The whole listing is to be written out again exactly; the pictures are not.
:: Raw data
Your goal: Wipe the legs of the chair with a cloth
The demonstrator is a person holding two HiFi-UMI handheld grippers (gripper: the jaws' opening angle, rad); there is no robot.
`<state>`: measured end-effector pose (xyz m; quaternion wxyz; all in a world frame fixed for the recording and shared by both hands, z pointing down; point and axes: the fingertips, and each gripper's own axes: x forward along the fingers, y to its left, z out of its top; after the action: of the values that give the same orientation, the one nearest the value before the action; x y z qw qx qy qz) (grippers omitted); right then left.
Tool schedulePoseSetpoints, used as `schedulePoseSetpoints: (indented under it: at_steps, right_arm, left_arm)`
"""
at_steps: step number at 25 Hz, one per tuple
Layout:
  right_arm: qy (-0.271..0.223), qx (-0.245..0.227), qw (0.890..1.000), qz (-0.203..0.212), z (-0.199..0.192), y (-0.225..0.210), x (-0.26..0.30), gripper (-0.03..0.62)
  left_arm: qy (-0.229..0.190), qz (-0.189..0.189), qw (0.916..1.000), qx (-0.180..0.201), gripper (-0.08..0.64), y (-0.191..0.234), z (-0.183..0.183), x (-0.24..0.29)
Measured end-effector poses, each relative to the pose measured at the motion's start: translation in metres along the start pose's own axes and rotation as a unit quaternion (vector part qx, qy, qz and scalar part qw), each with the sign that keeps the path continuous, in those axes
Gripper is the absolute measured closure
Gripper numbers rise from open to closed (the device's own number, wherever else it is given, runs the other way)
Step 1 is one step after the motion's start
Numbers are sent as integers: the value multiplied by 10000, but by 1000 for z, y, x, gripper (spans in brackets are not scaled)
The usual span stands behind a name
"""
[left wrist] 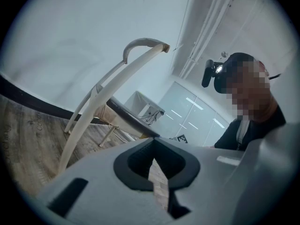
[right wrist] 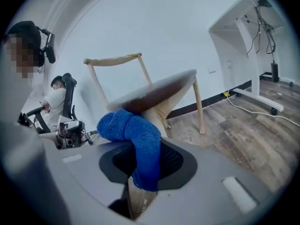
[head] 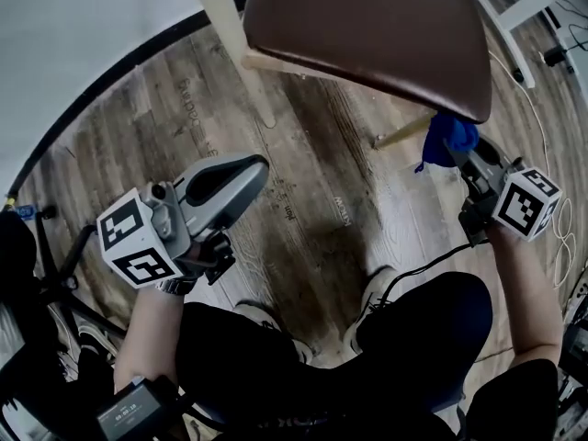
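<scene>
The chair has a brown seat (head: 367, 26) on pale wooden legs and stands on the wood floor ahead of me. One leg (head: 404, 134) slants down beneath the seat's right edge. My right gripper (head: 462, 154) is shut on a blue cloth (head: 450, 139), which is pressed up by that leg under the seat. In the right gripper view the cloth (right wrist: 136, 135) bunches out of the right gripper (right wrist: 145, 168), just under the seat (right wrist: 154, 93). My left gripper (head: 241, 175) hangs left of the chair, shut and holding nothing. In its own view the left gripper (left wrist: 157, 165) points at the chair's backrest (left wrist: 145, 46).
A white wall with black skirting (head: 110, 72) runs behind the chair. At the right stands a white desk frame (right wrist: 248, 46), with cables (head: 556, 237) on the floor. Another person sits in an office chair (right wrist: 58, 102). My own knees and shoes (head: 377, 292) are below.
</scene>
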<state>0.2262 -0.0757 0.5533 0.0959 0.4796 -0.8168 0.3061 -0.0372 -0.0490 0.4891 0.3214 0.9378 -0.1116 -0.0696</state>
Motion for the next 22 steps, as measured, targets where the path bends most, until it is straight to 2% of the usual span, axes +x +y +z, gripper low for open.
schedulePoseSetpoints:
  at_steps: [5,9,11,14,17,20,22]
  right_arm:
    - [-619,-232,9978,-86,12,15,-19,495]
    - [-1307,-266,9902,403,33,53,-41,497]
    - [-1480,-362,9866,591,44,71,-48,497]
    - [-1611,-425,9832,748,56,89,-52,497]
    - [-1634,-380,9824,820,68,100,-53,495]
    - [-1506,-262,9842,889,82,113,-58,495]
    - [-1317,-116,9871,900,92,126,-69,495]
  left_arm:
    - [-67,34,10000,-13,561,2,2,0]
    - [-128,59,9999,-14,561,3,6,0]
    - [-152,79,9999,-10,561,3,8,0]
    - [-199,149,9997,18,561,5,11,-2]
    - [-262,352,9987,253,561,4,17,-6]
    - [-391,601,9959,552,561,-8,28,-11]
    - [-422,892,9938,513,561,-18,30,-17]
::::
◆ Result below ◆
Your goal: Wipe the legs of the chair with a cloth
The demonstrator is a person holding two HiFi-UMI handheld grippers (gripper: the jaws' opening angle, rad); there is no robot.
`<state>`: measured end-effector pose (xyz m; quaternion wxyz; all in a world frame fixed for the recording and shared by both hands, z pointing down; point and axes: the fingertips, and each gripper's own axes: x forward along the fingers, y to its left, z out of its top; after the action: of the values that give the same orientation, the one nearest the value before the action; x y z qw qx qy qz) (grippers omitted); right then left.
Tool schedulePoseSetpoints, used as `schedulePoseSetpoints: (indented under it: at_steps, right_arm, left_arm)`
"""
at_steps: step number at 25 Hz, one per tuple
Layout:
  right_arm: qy (-0.271..0.223), qx (-0.245..0.227), qw (0.890..1.000), qz (-0.203..0.212), z (-0.199..0.192), y (-0.225..0.210), x (-0.26..0.30), gripper (-0.03..0.62)
  left_arm: qy (-0.229..0.190), qz (-0.189..0.189), qw (0.916..1.000), qx (-0.180..0.201), gripper (-0.08..0.64), y (-0.191..0.234), z (-0.183..0.183), x (-0.24..0.29)
Measured end-effector poses, each relative to the pose measured at the motion's start: translation in metres along the start pose's own axes and rotation as a unit quaternion (vector part qx, qy, qz and scalar part qw), each with the sign that keeps the path continuous, in those axes
Gripper is the absolute measured closure
Gripper numbers rise from open to closed (the device's own number, wherever else it is given, runs the other way)
Step 1 is one step after the motion's start
Numbers are sent as integers: the value multiplied by 10000, but by 1000 for z, y, x, gripper (spans in brackets are not scaled)
The usual span stands behind a name
"""
[left wrist] 
[right wrist] 
[head] 
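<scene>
The chair has a brown seat (head: 367, 26) on pale wooden legs and stands on the wood floor ahead of me. One leg (head: 404, 134) slants down beneath the seat's right edge. My right gripper (head: 462, 154) is shut on a blue cloth (head: 450, 139), which is pressed up by that leg under the seat. In the right gripper view the cloth (right wrist: 136, 135) bunches out of the right gripper (right wrist: 145, 168), just under the seat (right wrist: 154, 93). My left gripper (head: 241, 175) hangs left of the chair, shut and holding nothing. In its own view the left gripper (left wrist: 157, 165) points at the chair's backrest (left wrist: 145, 46).
A white wall with black skirting (head: 110, 72) runs behind the chair. At the right stands a white desk frame (right wrist: 248, 46), with cables (head: 556, 237) on the floor. Another person sits in an office chair (right wrist: 58, 102). My own knees and shoes (head: 377, 292) are below.
</scene>
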<state>0.2262 -0.0757 0.5533 0.0959 0.4796 -0.8168 0.3061 -0.0372 -0.0490 0.4891 0.3214 0.9378 -0.1116 -0.0696</state>
Motion for the next 22 steps, as measured, targets where the path bends most, until it is straight to 2% of the usual span, axes +x +y +z, gripper low for open.
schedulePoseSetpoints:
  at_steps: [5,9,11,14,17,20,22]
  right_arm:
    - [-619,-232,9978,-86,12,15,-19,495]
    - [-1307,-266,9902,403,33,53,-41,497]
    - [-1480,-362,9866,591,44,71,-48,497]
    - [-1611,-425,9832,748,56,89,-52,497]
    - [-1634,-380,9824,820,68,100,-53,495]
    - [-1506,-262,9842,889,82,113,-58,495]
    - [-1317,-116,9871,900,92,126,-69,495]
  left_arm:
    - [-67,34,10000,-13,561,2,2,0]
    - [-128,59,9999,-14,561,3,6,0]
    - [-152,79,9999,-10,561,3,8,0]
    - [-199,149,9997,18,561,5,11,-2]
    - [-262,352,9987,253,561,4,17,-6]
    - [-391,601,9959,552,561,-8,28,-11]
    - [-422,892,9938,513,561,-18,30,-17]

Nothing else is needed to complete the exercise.